Squares, Downtown
Fodor's Review:
This busy pedestrian block tantalizes with piñatas, mariachis, and fragrant Mexican food. As the major draw of the oldest section of the city, known as El Pueblo de Los Angeles, Olvera Street has come to represent the rich Mexican heritage of L.A. It had a close shave with disintegration in the early 20th century, until the socialite Christine Sterling walked through in 1926. Jolted by the historic area's decay, Sterling fought to preserve key buildings and led the transformation of the street into a Mexican-American marketplace. Today this character remains; vendors sell puppets, leather goods, sandals, serapes (woolen shawls), and handicrafts from stalls that line the center of the narrow street. The quality of what you'll find ranges from Tijuana-style "junkola" (donkey-shaped salt and pepper shakers) to well-made glassware and pottery. Then there are those paintings on black velvet: tacky or hip? Up to you. On weekends, the restaurants are packed as musicians play in the central plaza. The weekends that fall around two Mexican holidays, Cinco de Mayo (May 5) and Independence Day (September 16), also draw huge crowds. To see Olvera Street at its quietest, visit late on a weekday afternoon, when long shadows heighten the romantic feeling of the passageway. For information, stop by the Olvera Street Visitors Center (622 N. Main St., Downtown. 213/628-1274. www.olvera-street.com), in the Sepulveda House, a Victorian built in 1887 as a hotel and boardinghouse. The center is open Monday-Saturday 10-3. Free 50-minute walking tours leave here at 10, 11, and noon Tuesday-Saturday.
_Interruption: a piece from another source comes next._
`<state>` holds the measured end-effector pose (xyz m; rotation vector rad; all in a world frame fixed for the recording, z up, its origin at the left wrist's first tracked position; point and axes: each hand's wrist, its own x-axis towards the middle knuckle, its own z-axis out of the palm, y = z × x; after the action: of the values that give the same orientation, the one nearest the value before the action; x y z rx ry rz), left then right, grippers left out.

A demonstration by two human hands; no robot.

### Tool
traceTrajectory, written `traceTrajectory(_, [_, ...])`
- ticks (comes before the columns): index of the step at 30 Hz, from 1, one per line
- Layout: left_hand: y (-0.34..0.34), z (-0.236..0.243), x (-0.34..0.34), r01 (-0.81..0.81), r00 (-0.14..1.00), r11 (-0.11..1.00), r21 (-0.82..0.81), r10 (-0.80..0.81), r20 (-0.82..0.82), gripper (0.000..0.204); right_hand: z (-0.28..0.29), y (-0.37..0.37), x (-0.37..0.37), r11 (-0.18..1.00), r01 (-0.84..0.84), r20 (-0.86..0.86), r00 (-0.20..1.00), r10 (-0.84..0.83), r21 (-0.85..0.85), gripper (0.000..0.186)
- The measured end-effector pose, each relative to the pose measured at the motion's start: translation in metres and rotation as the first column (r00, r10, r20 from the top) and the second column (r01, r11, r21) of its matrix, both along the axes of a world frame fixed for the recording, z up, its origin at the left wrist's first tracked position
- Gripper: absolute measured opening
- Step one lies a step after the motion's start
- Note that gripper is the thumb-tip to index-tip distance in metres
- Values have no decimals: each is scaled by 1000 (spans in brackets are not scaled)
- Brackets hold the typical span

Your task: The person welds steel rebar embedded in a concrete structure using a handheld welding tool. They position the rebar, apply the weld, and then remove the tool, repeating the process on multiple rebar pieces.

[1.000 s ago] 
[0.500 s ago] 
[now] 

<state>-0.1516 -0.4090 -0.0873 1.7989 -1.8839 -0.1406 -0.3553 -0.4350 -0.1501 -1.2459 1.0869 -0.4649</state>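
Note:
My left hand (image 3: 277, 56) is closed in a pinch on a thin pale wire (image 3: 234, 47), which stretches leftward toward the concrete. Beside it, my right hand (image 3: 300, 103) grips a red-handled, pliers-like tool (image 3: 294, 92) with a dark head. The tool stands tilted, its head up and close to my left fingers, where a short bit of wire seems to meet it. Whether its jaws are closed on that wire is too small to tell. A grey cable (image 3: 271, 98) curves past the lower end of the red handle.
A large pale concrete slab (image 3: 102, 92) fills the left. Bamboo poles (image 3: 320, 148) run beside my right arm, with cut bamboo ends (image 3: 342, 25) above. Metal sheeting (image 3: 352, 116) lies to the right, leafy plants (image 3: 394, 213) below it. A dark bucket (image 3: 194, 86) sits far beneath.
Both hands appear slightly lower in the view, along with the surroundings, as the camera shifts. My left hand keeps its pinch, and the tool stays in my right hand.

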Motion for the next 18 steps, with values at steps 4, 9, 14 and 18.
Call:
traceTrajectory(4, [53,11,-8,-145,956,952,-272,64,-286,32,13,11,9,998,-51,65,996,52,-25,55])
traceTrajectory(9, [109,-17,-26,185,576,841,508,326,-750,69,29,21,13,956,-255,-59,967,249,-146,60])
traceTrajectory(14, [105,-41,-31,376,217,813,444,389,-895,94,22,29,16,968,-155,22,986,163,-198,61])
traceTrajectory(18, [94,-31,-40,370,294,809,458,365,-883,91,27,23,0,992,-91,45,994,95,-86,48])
Pelanconi House (W-17 Olvera St., Downtown), built in 1855, was the first brick building in Los Angeles. It has been home to La Golondrina restaurant since 1930. Avila Adobe (E-10 Olvera St., Downtown), was built as an 18-room home in 1818; today only a seven-room wing still stands. The remains have been converted to a museum space representing the oldest residential building still standing in Los Angeles. This graceful, simple structure features 3-foot thick walls made of adobe brick over cottonwood timbers, a traditional interior courtyard, and 1840s-era furnishings. Open daily 9-3.
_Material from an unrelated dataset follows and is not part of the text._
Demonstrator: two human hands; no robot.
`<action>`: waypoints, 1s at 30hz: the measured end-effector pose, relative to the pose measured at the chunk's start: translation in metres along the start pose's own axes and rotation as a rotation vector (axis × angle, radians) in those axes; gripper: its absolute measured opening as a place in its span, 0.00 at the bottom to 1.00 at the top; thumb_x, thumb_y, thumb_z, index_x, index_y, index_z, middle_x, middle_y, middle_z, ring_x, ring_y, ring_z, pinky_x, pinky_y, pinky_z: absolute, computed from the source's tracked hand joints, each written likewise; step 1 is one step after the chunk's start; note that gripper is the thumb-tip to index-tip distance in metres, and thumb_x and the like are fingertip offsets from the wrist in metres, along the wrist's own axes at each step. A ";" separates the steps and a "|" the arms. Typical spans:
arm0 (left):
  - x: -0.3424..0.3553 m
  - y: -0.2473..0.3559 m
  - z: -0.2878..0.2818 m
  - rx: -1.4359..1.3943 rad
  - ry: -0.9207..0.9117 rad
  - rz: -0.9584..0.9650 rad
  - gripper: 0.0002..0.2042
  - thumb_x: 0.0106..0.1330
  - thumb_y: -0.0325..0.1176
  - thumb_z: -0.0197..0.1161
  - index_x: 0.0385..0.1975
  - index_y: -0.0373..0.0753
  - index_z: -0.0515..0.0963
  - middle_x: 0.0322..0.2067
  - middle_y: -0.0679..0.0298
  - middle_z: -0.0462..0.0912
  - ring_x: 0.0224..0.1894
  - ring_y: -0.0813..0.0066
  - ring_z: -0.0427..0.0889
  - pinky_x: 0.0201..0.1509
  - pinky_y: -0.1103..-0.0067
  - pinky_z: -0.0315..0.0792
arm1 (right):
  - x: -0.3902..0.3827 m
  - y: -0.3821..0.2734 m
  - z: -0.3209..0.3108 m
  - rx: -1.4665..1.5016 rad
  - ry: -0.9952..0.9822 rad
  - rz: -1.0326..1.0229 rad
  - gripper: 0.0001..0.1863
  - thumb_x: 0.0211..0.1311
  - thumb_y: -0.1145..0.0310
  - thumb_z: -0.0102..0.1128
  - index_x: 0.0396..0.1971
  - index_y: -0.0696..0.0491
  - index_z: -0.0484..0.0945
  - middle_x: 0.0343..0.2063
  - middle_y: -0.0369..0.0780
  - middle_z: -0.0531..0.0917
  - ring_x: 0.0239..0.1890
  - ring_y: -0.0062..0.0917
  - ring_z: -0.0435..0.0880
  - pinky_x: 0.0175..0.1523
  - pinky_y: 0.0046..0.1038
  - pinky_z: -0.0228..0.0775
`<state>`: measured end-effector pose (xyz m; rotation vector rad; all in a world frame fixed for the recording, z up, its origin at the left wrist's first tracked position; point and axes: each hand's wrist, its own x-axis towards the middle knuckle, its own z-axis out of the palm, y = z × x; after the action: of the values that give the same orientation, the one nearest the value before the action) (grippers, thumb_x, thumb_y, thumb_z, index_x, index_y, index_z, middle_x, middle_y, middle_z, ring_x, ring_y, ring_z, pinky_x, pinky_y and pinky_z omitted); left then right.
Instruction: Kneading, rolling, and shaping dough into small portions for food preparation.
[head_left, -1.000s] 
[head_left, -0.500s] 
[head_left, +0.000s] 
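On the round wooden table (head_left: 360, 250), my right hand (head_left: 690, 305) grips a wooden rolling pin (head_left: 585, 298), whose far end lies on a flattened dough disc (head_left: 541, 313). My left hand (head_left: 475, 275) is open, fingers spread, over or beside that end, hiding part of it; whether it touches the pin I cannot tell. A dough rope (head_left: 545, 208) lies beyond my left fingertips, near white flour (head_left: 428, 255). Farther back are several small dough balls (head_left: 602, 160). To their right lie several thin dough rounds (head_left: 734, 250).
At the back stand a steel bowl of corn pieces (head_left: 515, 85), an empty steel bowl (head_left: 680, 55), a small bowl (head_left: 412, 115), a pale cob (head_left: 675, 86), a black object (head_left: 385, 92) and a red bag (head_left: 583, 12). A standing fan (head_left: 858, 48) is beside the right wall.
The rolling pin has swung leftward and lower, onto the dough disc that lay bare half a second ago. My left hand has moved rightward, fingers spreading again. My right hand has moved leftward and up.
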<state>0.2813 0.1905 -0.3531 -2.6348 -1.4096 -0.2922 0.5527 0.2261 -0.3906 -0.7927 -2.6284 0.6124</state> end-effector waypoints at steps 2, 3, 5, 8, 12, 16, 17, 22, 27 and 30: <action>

Another landmark, the Italian Hall building (650 N. Main St., Downtown), isn't open to the public, but it's noteworthy because its south wall bears an infamous mural. Famed Mexican muralist David Alfaro Siqueiros shocked his patrons in the 1930s by depicting an oppressed worker of Latin America being crucified on a cross topped by a menacing American eagle. The anti-imperialist mural was promptly whitewashed but was later restored by the Getty Museum.
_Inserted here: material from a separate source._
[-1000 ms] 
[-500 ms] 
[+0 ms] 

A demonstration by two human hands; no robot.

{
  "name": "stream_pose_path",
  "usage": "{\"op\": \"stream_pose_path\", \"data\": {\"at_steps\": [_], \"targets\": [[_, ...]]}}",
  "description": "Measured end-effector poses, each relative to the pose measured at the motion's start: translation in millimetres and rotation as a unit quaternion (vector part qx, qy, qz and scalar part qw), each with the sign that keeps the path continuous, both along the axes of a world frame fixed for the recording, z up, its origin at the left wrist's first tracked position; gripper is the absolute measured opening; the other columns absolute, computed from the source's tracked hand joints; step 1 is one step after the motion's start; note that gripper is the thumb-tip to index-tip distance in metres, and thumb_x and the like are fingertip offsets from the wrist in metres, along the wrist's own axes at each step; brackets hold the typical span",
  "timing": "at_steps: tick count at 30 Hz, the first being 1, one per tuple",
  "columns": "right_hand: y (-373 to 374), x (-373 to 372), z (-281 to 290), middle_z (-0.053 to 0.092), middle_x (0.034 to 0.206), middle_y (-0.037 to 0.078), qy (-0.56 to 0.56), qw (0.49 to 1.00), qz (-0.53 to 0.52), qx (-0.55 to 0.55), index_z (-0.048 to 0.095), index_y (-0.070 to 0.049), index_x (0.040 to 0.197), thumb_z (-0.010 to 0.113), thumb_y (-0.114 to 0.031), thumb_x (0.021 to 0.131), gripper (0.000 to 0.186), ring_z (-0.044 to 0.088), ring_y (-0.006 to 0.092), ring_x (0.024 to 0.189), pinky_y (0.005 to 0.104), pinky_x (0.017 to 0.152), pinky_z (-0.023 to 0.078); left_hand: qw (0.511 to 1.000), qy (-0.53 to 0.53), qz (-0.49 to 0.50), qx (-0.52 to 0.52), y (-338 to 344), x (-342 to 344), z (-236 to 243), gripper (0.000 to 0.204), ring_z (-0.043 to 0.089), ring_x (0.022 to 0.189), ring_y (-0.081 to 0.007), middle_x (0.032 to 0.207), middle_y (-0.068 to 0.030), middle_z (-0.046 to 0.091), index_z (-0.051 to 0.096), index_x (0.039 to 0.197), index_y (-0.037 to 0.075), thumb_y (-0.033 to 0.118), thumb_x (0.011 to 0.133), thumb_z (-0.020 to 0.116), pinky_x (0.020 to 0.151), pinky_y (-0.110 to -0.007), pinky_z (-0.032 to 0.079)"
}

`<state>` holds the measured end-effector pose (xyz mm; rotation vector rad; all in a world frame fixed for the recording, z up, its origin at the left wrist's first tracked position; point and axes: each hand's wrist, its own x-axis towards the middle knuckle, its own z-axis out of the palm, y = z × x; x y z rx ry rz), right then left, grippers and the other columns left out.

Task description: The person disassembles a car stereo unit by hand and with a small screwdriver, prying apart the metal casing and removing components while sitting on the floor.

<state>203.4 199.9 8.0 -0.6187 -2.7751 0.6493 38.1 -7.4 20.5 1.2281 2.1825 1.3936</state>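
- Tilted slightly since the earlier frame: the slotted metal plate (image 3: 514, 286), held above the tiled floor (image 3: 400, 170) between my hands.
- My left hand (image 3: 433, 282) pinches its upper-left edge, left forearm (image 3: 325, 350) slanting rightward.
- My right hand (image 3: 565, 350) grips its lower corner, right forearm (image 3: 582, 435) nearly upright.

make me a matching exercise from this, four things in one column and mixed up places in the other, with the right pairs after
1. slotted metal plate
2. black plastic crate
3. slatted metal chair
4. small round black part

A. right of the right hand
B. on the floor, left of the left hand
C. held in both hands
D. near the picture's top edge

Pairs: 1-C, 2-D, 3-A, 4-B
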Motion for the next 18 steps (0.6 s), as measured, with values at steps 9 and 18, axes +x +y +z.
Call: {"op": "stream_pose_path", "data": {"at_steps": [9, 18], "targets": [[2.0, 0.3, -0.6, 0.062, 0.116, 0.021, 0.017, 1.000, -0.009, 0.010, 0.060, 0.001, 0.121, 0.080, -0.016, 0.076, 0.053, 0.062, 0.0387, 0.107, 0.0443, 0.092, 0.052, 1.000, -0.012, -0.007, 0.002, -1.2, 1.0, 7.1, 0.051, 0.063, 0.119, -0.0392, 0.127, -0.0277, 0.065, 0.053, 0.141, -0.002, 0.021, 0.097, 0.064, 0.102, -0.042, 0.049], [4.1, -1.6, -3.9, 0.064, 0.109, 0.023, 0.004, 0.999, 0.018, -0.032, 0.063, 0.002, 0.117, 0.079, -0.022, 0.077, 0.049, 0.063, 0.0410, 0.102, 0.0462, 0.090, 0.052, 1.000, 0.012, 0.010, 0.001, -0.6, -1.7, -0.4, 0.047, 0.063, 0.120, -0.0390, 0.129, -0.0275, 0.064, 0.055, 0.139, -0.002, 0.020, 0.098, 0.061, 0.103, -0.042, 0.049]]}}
At the beginning of Olvera Street is the Plaza, a wonderful Mexican-style park with plenty of benches and walkways, shaded by a huge Moreton Bay fig tree. On weekends, mariachis and folkloric dance groups often perform. Two annual events particularly worth seeing: the Blessing of the Animals and Las Posadas. On the Saturday before Easter, Angelenos bring their pets (not just dogs and cats but horses, pigs, cows, birds, hamsters) to be blessed by a priest. For Las Posadas (every night between December 16 and 24), merchants and visitors parade up and down the street, led by children dressed as angels, to commemorate Mary and Joseph's search for shelter on Christmas Eve.